Leader of Lebanon’s tiny Jewish community dies

A general view shows the Maghen Abraham Synagogue in the Lebanese capital Beirut while undergoing restoration on October 19, 2010. (OSEPH EID/AFP via Getty Images via JTA)
A general view shows the Magen Abraham Synagogue, then undergoing restoration, in the Lebanese capital Beirut on October 19, 2010. (OSEPH EID/AFP via Getty Images via JTA)

BEIRUT — The former president of Lebanon’s tiny Jewish community, who had pushed for the rehabilitation of Beirut’s abandoned synagogue, has died, his family and the community’s lawyer tell AFP.

Isaac Arazi, 80, who headed the Lebanese Jewish Community Council, “died on Tuesday and was buried the same day,” lawyer Bassem el-Hout says.

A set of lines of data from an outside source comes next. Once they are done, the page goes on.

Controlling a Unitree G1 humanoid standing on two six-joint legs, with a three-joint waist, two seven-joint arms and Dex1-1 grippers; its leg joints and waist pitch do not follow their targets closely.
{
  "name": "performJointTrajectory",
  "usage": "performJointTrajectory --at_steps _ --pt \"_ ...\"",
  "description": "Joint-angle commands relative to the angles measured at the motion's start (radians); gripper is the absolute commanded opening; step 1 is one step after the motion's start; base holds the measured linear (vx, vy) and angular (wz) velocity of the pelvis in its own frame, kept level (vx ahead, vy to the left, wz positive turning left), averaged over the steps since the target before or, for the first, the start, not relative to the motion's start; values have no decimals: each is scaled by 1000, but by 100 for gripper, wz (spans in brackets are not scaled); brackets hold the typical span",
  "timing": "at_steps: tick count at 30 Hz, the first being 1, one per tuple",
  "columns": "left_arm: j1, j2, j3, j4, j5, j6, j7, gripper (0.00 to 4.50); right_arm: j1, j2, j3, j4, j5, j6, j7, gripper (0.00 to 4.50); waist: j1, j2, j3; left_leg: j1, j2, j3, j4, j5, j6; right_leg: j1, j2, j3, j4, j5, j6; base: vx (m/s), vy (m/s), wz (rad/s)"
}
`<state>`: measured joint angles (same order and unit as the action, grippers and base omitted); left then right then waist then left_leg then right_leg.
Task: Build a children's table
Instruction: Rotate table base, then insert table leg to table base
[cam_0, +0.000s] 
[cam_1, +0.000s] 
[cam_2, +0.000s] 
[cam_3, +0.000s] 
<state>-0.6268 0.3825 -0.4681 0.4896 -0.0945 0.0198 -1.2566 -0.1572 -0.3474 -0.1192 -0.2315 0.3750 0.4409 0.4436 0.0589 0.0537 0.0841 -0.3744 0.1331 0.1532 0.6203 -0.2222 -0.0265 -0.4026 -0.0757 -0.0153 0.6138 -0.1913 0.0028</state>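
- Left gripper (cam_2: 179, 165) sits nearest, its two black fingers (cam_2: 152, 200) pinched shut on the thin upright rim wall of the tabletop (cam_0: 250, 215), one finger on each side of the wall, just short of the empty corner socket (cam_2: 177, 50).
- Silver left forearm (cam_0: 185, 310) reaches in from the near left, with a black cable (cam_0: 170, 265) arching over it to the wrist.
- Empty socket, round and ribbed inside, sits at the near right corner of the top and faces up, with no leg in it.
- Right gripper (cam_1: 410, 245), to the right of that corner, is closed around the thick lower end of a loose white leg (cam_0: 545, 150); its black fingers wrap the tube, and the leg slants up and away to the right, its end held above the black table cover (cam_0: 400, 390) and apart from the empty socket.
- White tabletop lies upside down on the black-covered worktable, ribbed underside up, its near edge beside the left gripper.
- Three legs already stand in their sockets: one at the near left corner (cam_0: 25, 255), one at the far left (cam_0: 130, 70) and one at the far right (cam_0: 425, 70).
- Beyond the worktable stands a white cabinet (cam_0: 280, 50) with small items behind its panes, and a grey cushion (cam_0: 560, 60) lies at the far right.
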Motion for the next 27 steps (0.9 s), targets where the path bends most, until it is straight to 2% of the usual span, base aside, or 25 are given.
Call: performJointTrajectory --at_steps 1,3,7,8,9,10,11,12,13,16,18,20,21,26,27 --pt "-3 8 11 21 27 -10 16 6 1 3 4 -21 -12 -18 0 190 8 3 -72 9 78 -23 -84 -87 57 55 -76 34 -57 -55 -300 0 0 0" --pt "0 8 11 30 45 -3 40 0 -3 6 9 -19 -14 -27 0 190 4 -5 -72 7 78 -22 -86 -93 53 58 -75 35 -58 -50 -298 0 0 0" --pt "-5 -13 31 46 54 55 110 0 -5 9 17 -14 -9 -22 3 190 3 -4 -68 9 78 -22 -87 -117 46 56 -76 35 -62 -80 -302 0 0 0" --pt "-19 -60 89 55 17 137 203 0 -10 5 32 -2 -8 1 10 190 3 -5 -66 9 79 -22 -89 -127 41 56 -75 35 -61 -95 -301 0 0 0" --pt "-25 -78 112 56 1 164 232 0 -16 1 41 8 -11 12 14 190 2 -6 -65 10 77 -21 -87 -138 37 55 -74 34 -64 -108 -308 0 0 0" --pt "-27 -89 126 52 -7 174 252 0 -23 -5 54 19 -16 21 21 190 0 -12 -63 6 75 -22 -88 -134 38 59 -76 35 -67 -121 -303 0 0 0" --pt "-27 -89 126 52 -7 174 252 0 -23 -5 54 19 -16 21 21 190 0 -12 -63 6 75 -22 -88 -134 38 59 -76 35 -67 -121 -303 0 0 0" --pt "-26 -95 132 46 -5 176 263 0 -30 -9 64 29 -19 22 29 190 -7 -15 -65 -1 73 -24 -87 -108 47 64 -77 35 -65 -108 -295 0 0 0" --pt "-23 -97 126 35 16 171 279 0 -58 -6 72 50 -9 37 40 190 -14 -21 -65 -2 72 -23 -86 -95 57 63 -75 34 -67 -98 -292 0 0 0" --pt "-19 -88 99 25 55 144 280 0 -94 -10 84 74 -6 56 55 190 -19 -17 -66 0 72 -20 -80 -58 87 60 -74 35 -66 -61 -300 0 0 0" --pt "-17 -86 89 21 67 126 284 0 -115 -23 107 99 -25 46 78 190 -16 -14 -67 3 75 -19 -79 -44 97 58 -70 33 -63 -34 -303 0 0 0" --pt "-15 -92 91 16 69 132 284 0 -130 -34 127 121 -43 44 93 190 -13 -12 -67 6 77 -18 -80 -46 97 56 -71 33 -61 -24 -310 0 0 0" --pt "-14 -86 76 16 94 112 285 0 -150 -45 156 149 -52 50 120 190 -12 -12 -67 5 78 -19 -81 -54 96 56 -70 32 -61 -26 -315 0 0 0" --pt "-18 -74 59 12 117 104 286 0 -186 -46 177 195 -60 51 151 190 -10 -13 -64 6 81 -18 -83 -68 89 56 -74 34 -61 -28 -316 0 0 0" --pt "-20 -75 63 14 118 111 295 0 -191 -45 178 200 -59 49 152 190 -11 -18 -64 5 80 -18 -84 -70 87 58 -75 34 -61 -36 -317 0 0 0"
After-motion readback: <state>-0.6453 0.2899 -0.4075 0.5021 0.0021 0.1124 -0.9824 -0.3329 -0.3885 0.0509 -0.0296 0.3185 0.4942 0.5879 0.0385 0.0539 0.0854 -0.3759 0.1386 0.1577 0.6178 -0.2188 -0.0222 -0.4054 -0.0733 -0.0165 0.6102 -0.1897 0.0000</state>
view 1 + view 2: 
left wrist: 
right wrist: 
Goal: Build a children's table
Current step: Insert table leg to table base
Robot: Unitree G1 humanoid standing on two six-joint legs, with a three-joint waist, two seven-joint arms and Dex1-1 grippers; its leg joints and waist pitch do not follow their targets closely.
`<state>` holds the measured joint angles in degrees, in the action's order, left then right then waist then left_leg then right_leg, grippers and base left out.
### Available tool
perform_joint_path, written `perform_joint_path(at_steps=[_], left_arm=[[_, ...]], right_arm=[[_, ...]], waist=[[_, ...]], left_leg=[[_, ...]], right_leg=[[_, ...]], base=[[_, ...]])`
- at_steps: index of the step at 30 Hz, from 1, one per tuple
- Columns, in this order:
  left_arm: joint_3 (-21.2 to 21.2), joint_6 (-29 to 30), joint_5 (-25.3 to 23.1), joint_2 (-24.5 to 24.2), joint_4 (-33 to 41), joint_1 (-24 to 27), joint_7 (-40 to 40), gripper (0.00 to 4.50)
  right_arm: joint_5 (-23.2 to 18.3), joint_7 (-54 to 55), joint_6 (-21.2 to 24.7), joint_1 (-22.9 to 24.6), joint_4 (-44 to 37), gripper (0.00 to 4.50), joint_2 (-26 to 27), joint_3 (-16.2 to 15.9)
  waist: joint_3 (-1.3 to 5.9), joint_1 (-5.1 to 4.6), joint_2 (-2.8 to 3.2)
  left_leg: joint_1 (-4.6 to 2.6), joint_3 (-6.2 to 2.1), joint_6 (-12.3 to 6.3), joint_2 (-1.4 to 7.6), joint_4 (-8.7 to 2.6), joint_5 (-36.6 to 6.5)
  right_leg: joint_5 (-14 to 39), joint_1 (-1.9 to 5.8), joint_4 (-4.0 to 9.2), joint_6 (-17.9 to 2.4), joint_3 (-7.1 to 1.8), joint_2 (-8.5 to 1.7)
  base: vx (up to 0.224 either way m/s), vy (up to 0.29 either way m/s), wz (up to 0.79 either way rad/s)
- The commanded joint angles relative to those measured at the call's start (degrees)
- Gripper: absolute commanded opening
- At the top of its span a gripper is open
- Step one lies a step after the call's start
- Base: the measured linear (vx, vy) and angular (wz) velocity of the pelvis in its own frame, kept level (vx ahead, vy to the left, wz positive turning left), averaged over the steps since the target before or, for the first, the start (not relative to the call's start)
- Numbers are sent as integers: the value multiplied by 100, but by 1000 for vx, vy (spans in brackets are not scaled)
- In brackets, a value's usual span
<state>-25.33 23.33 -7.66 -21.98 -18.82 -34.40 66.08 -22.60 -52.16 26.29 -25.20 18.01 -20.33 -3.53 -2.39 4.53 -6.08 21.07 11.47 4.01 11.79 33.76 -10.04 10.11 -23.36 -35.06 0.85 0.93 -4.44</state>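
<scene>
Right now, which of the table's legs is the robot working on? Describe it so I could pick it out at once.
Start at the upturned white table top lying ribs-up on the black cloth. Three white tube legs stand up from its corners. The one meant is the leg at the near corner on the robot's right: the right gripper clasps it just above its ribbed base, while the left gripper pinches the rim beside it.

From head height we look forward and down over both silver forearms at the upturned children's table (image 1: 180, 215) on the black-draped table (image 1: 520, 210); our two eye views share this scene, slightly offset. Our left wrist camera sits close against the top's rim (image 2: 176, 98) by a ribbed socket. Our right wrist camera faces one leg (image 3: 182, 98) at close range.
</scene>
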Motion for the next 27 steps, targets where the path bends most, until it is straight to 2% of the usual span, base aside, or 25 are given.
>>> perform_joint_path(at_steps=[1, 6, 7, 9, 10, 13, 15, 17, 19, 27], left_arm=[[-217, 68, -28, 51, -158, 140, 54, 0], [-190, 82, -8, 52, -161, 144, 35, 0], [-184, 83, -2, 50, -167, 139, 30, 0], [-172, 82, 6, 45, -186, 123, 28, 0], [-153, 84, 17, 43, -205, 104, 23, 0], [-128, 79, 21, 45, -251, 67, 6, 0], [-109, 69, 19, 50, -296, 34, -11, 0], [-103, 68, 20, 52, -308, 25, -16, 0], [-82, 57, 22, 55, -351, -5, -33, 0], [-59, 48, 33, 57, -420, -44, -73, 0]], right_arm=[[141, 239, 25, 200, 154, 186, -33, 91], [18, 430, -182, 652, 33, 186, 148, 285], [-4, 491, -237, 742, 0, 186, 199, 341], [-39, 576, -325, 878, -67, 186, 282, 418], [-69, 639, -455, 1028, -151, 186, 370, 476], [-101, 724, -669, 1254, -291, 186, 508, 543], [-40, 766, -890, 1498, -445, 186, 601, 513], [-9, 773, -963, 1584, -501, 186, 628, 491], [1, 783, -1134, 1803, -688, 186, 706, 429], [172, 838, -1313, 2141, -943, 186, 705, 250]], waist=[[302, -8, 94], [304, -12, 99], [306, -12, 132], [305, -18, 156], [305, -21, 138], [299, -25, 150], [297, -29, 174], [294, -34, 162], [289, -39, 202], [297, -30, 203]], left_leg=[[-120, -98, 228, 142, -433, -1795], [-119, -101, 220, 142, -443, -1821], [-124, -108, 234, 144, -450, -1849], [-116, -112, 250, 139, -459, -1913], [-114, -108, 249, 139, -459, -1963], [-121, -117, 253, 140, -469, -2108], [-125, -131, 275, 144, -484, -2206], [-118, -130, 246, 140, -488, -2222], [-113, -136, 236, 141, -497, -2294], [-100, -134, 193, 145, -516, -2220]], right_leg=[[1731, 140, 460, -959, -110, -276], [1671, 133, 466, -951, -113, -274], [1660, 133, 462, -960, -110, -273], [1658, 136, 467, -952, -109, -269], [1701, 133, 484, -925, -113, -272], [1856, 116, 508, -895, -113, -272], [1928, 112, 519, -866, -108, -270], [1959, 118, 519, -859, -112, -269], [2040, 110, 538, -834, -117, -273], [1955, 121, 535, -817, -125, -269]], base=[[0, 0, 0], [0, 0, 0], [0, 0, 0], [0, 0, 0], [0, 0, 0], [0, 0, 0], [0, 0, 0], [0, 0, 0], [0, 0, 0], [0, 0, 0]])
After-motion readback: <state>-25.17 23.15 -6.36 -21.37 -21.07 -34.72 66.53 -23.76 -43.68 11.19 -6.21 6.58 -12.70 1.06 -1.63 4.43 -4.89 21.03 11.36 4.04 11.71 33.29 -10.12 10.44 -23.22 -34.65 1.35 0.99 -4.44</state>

Jews have been living in Lebanon for 2,000 years but their numbers shrank from some 22,000 before the 1975-1990 civil war to around 30 today, according to Hout.

They left steadily for the United States, Brazil and Europe after the State of Israel was established in 1948, “but they are still attached to Lebanon and many come back regularly,” Hout adds.

Arazi’s family published an obituary in a Lebanese newspaper describing him as the driving force behind the reconstruction of the Magen Abraham Synagogue in central Beirut, one of the largest and most ornate in the Arab world.

The Jewish council that Arazi headed had helped fund the project through donations.

In 2009, Arazi told AFP he was “ecstatic” about renovating the synagogue, which opened to worshipers in 1926, and expressed hope that the endeavor would “ensure that the community grows once again.”

The synagogue’s last rabbi fled the country in 1977 as Lebanese Jews left in droves, particularly after the 1982 Israeli invasion of Lebanon, where the words “Jews” and “Israelis” are often synonymous.

A handful of buildings that were once synagogues still stand in Lebanon, including one in the northern city of Tripoli and another in the southern city of Sidon.